### Instructions for the task:
Every line below is to be set down again exactly; any image stays out.

### Raw data:

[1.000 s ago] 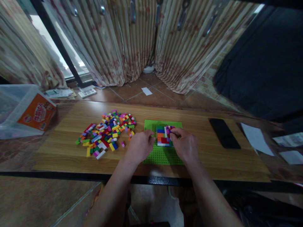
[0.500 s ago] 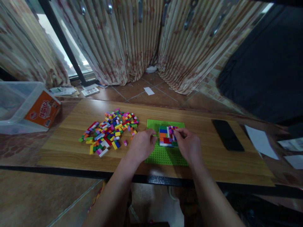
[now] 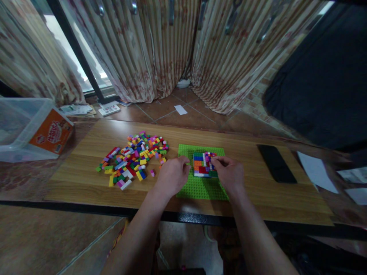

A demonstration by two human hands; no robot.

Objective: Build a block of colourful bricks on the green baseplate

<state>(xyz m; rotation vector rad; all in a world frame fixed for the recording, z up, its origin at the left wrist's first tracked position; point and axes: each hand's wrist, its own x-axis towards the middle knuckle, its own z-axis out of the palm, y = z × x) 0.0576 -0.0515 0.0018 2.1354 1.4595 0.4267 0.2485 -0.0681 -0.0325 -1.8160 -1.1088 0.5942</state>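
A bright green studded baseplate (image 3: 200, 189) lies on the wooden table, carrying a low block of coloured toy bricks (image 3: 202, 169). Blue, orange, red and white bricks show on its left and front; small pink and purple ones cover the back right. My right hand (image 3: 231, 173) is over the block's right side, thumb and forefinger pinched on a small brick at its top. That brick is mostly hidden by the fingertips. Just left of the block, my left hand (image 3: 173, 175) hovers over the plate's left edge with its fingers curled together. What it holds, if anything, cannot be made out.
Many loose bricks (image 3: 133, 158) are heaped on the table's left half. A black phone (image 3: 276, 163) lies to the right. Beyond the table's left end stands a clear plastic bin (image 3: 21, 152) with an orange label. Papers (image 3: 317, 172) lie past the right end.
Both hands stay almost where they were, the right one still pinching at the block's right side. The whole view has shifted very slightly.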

### Written reply:
[1.000 s ago] 
[0.500 s ago] 
[now] 

A demonstration by two human hands; no robot.

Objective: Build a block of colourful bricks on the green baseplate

<state>(xyz m; rotation vector rad; all in a world frame fixed for the recording, z up, its origin at the left wrist's first tracked position; point and axes: each hand's wrist, its own x-axis towards the middle knuckle, its own z-axis out of the palm, y = z × x) 0.0576 -0.0515 0.0018 2.1354 1.4595 0.4267 0.2485 -0.0681 -0.0325 -1.8160 -1.1088 0.5942</state>
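A bright green studded baseplate (image 3: 200, 189) lies on the wooden table, carrying a low block of coloured toy bricks (image 3: 202, 169). Blue, orange, red and white bricks show on its left and front; small pink and purple ones cover the back right. My right hand (image 3: 231, 173) is over the block's right side, thumb and forefinger pinched on a small brick at its top. That brick is mostly hidden by the fingertips. Just left of the block, my left hand (image 3: 173, 175) hovers over the plate's left edge with its fingers curled together. What it holds, if anything, cannot be made out.
Many loose bricks (image 3: 133, 158) are heaped on the table's left half. A black phone (image 3: 276, 163) lies to the right. Beyond the table's left end stands a clear plastic bin (image 3: 21, 152) with an orange label. Papers (image 3: 317, 172) lie past the right end.
Both hands stay almost where they were, the right one still pinching at the block's right side. The whole view has shifted very slightly.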

The response to this exercise is complete.